## Problem details
Your answer should hold the data exactly as given, minus any picture.

## Recorded information

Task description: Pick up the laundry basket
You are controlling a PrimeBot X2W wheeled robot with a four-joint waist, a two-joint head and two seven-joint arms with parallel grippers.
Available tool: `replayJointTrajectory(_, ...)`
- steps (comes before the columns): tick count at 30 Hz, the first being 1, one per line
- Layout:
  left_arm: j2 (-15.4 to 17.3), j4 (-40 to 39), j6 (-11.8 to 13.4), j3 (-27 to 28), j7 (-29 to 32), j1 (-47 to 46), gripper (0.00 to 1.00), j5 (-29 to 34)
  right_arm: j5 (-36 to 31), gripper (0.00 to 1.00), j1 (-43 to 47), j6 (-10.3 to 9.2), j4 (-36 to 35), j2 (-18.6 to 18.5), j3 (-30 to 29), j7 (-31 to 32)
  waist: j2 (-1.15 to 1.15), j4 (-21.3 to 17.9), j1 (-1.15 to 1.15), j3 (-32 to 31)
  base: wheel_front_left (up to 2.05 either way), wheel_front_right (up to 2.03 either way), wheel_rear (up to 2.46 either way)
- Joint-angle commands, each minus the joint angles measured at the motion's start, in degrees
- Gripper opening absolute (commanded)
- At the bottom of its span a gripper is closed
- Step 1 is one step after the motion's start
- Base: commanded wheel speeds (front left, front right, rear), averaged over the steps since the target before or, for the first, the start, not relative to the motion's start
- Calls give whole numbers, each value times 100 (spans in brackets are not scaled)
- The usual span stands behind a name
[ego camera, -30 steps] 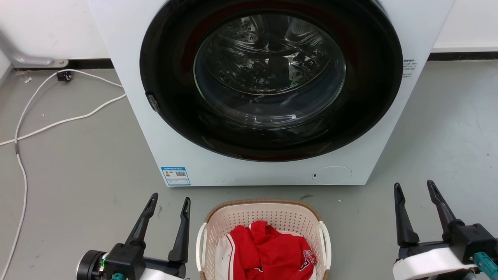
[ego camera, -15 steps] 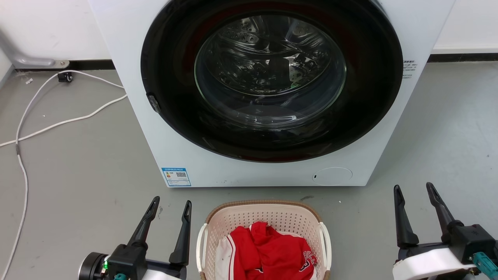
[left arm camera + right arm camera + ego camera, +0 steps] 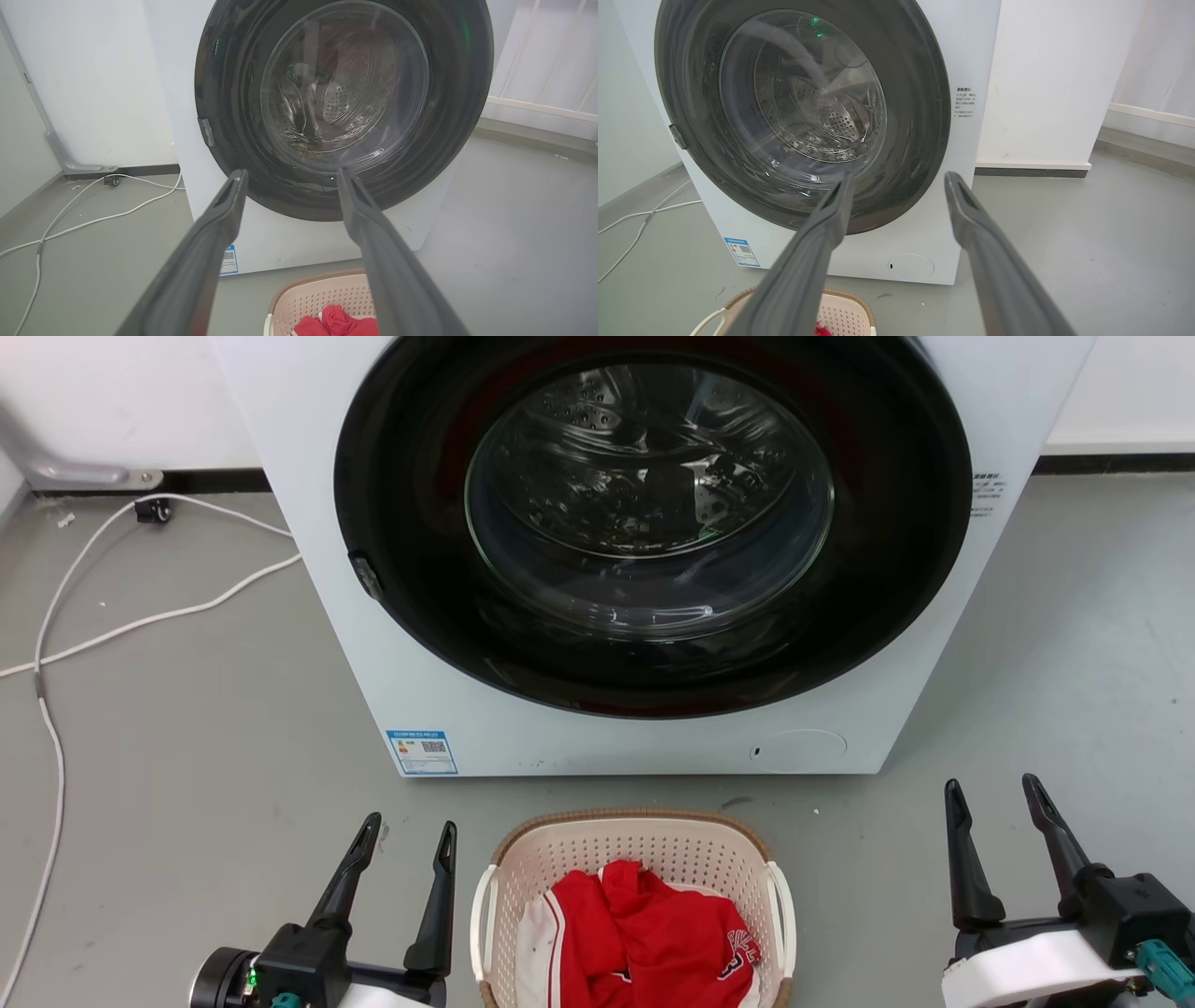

## Exercise answer
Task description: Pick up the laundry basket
You are controlling a PrimeBot X2W wheeled robot with a four-joint waist, a two-joint head and two seven-joint arms with parallel grippers.
Available tool: `replayJointTrajectory(_, ...)`
- steps (comes before the columns): tick count at 30 Hz, the first being 1, one per line
- Layout:
  left_arm: j2 (-15.4 to 17.3), j4 (-40 to 39), j6 (-11.8 to 13.4), j3 (-27 to 28), j7 (-29 to 32), j1 (-47 to 46), gripper (0.00 to 1.00), j5 (-29 to 34)
  right_arm: j5 (-36 to 31), gripper (0.00 to 1.00), j1 (-43 to 47), j6 (-10.3 to 9.2), j4 (-36 to 35), j2 (-18.6 to 18.5), j3 (-30 to 29), j7 (-31 to 32)
  waist: j2 (-1.15 to 1.15), j4 (-21.3 to 17.9), j1 (-1.15 to 1.15), j3 (-32 to 31)
  base: wheel_front_left (up to 2.05 either way), wheel_front_right (up to 2.03 either way), wheel_rear (up to 2.46 either way)
- Joint-angle commands, each minus the joint angles measured at the motion's start, in degrees
- Gripper opening absolute (commanded)
- At the bottom of its span a gripper is closed
- Step 1 is one step after the motion's start
- Base: commanded wheel speeds (front left, front right, rear), averaged over the steps since the target before or, for the first, the start, not relative to the motion's start
- Calls give whole numbers, each value times 100 (spans in brackets are not scaled)
- The usual span stands behind a name
[ego camera, -30 steps] 
[ego camera, -15 steps] 
[left arm camera + right arm camera + ego camera, +0 steps] 

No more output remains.